The move was invented by Dr. Sam Sheppard, a doctor who was convicted of his wife's murder, and became a wrestler following his subsequent acquittal and release from prison. The move was later popularized by Mick Foley, using it as his finisher for his Mankind persona. He originally wore a tongue-depressor-like rubber protective covering over the two middle fingers. Later, he would often place a sock puppet known as Mr. Socko over his hand before applying the move; this variant is known as the Socko Claw. The move can also be performed barehanded.
A basic wrestling technique, the attacker grabs his standing opponent in a double underhook, their head tucked underneath an armpit. The attacker then reaches across his opponent's hips with his same leg (if the opponent's head is tucked underneath the right armpit, he will use his right leg) so as to trap their opponent's same leg and prevent their escape. The wrestler then wrenches up and backwards with the applied double underhook.
Also referred to as a head scissors, this hold sees a wrestler approach a fallen opponent and sit next to them before turning onto their side towards the opponent and placing their legs on either side of the opponent's head, crossing the top leg after its gone around the opponent's chin. The wrestler then tightens the grip to choke an opponent by compressing their throat.
Often, however, an opponent will simply place their hands under the knee of the attacking wrestler and push it up over their chin so they can escape. Another way to escape the hold will see the opponent raise themselves to their feet while still in the hold, forcing the attacking wrestler to a seated position. This in turn uncrosses their legs, allowing the opponent to simply lift their head out.
Masato Yoshino popluarized another variation of this maneuver in Japan, where he climbs to the top turnbuckle, and does the neck scissors from the top turnbuckle to a standing opponent. This is an illegal maneuver, so must be broken before a five count. WWE Diva Melina is also known for using this move.
The wrestler stands in front of the opponent while both people are facing the same direction, with some space in between the two. Then, the wrestler moves slightly to the left while still positioned in front of the opponent. The wrestler then uses the right hand to reach back and grab the opponent from behind the head, thus pulling the opponent's head above the wrestler's shoulder. The move is also referred to as the European Headlock, due to its prominence in European wrestling.

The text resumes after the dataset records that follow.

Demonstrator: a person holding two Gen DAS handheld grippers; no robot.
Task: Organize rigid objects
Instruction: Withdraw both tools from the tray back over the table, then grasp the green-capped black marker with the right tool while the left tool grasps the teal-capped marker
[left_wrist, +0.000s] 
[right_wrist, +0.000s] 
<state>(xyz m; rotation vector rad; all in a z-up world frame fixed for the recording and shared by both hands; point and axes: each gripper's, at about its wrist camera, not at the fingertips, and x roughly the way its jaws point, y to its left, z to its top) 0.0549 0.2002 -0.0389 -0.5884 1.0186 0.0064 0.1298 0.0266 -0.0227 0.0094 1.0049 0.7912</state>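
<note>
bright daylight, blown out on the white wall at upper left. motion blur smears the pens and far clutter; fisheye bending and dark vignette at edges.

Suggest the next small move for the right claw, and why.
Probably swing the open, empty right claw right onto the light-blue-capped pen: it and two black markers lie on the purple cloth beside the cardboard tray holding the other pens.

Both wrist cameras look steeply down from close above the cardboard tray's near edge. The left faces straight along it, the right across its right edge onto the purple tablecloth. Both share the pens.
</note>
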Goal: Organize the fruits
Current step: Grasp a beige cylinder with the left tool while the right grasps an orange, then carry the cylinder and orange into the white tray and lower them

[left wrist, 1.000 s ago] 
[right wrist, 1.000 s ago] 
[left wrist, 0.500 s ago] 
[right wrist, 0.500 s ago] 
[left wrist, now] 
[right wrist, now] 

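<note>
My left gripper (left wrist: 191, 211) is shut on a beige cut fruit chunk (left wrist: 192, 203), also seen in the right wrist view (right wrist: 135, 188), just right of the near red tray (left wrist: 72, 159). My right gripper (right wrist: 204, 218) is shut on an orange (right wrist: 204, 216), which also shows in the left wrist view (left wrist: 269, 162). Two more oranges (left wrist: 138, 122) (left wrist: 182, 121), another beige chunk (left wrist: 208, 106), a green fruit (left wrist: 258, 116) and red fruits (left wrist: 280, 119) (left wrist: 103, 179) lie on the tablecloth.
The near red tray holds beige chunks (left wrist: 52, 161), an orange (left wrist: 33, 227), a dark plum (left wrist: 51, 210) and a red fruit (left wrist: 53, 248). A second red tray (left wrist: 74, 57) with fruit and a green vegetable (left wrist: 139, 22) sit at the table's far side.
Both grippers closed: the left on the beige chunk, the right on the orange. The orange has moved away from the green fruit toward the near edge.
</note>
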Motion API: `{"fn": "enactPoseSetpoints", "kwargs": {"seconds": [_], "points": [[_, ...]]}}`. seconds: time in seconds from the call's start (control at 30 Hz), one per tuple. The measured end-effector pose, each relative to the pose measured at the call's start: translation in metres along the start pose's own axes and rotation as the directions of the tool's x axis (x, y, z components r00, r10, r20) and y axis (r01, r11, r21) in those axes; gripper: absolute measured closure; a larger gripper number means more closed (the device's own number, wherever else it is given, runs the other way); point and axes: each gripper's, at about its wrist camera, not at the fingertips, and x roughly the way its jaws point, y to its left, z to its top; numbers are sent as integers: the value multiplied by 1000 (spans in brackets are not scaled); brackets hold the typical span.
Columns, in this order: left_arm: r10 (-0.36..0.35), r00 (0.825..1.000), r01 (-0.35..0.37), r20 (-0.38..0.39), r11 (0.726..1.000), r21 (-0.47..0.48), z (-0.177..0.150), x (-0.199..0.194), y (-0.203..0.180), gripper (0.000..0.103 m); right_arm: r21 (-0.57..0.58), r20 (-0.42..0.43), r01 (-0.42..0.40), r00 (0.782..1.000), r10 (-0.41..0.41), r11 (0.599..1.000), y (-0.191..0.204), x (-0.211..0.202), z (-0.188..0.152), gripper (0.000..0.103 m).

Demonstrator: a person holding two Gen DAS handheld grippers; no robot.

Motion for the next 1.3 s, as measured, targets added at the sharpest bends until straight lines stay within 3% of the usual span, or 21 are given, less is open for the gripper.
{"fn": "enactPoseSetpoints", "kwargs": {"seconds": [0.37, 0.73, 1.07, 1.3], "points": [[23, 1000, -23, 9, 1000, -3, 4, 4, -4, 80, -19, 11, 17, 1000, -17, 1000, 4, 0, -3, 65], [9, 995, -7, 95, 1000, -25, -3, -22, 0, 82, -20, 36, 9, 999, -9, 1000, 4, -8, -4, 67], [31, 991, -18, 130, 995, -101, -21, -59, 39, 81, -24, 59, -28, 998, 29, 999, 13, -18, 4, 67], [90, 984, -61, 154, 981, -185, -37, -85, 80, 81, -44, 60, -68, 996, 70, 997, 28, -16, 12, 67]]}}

The two-handed version sees the wrestler use both hands, and can be referred to as the three-quarter chancery, side head chancery or, most often, the Cravate. This hold is a staple of European style wrestling and technical wrestling influenced by European wrestling. An inverted version of the cravate is used by Chris Hero as part of his Hangman's Clutch submissions in which the hand positioning is the same as a normal cravate but the facelock is connected around the face of the opponent, not from behind the opponent's head, thus pulling the opponents head backwards rather than forwards putting significant pressure on the neck by stretching it backwards and in other directions toward which the neck would not normally bend.
In this hold a wrestler who is facing away from an opponent would wrap his/her arm around the neck of an opponent. This is also called a reverse chancery.
Though this is an often used rest hold, it is also sometimes the beginning of a standard bulldog move.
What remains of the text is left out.